Harvick went winless in his last season, but it wasn’t from a lack of effort or the work of Childers, as the No. 4 car was by far and away the best team across a winless Stewart Haas Racing operation. All the Ford teams will use a new body next season, the Mustang Dark Horse, but Childers expressed confidence that the company will be able to maximize the platform.
He also thinks success and challenges are way more dynamic than just the body and aerodynamics.
“The Cup Series is just so up and down,” Childers said. “When you think back to what, 2018, when we were just destroying everyone all year and then we got off on motor towards then end of thay year and Hendrick picked off some stuff from RCR and picked-up 20 horses and we couldn’t run with them anymore.
“Doug (Yates) is real quiet about that stuff and I don’t know what he gauned or what what he didn’t this past year, but it sure seemed like all of our cars got better around the playoffs and it didn’t change our cars much at all.
“So what I mean is that there’s going to be ebbs and flows, and this stuff is going to go up and down, and you have to race week-to-week and just race it out. I will say, we’ve built new bodies before and they haven’t always worked out but hopefully this one works out.”
All told, Berry is just excited as possible to be joining Stewart Haas and Childers, who with Harvick won 37 times and claimed the 2014 championship in the No. 4 car. Their resumes speak for itself and now Berry gets to plug-and-play inside of that culture.
“It’s my rookie year and I know there are going to be some rough days but we’re already working hard to make sure there’s more good than bad,” he said. “I know they found some things at the end of the year and Ford is excited about the new body and really feel like that’s going to be a good thing.

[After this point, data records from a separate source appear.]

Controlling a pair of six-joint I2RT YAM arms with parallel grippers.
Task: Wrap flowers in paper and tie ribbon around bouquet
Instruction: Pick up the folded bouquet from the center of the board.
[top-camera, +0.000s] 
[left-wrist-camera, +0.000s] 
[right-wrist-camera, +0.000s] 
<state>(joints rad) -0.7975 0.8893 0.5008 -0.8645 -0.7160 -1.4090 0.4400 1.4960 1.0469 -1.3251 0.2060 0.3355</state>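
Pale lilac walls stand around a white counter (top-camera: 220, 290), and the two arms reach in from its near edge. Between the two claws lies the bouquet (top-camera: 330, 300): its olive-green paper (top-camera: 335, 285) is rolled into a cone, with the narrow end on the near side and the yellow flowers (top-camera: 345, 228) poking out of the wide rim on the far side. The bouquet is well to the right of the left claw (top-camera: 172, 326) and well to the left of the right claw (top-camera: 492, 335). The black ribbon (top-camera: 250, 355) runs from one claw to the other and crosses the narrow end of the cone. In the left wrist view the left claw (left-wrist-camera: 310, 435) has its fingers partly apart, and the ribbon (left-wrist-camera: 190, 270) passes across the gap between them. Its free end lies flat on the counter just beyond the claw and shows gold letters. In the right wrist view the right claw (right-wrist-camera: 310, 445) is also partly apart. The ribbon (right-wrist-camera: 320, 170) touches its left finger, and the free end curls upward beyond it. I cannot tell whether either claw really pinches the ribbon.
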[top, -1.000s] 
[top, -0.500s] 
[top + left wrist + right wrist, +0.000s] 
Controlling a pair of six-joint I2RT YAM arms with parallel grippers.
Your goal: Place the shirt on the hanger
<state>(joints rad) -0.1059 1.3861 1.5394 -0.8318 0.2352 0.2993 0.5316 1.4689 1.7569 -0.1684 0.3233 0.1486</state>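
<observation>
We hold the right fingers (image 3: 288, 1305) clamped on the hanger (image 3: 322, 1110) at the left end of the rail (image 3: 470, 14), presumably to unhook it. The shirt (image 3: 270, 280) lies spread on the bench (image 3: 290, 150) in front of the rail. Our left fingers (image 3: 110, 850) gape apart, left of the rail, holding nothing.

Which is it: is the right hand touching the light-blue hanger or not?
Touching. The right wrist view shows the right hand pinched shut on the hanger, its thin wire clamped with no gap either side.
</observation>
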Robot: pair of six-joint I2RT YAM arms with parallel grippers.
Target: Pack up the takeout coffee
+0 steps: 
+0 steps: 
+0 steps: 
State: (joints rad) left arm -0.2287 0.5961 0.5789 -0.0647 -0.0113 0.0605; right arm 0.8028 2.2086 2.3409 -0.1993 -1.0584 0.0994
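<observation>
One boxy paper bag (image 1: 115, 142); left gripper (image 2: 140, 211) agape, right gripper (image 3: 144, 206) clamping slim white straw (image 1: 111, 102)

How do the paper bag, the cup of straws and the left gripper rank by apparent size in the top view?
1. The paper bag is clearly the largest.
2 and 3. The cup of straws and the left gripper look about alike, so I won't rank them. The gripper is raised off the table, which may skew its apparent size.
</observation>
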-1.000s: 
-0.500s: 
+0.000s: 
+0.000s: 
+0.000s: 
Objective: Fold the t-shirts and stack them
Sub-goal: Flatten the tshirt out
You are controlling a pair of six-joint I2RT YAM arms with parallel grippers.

“But overall, the pieces with this team are there, right? This car has been an evolution and they’re constantly learning things but we just have to keep piecing those things together now that I’ve joined them.”
And make no mistake, Childers is as independently competitive as anyone, for his own sake.
But so much of working with Berry is about what getting him to Victory Lane would mean for grassroots motorsports on the whole. Once upon a time, Childers himself is what Berry was in a highly respected Late Model Stock driver who just couldn’t break through and get the call to race consistently at the highest level.
Berry found Dale Earnhardt Jr., who never wavered that Berry ‘was a Cup Series driver in search of a Cup Series owner,’ and now that’s all come together with Harvick, Childers, Tony Stewart and Gene Haas.
“I want to get Josh in Victory Lane at the Cup Series level,” Childers said. “We know he’s got speed and we just got to work on his qualifying, the track position matters so much, and laying down consistent laps, being the right kind of aggressive on restarts and I think he can go out and do all of that.
“It’s going to be a learning curve for both us but we’re all willing to make it work and we’re excited to be racing together.”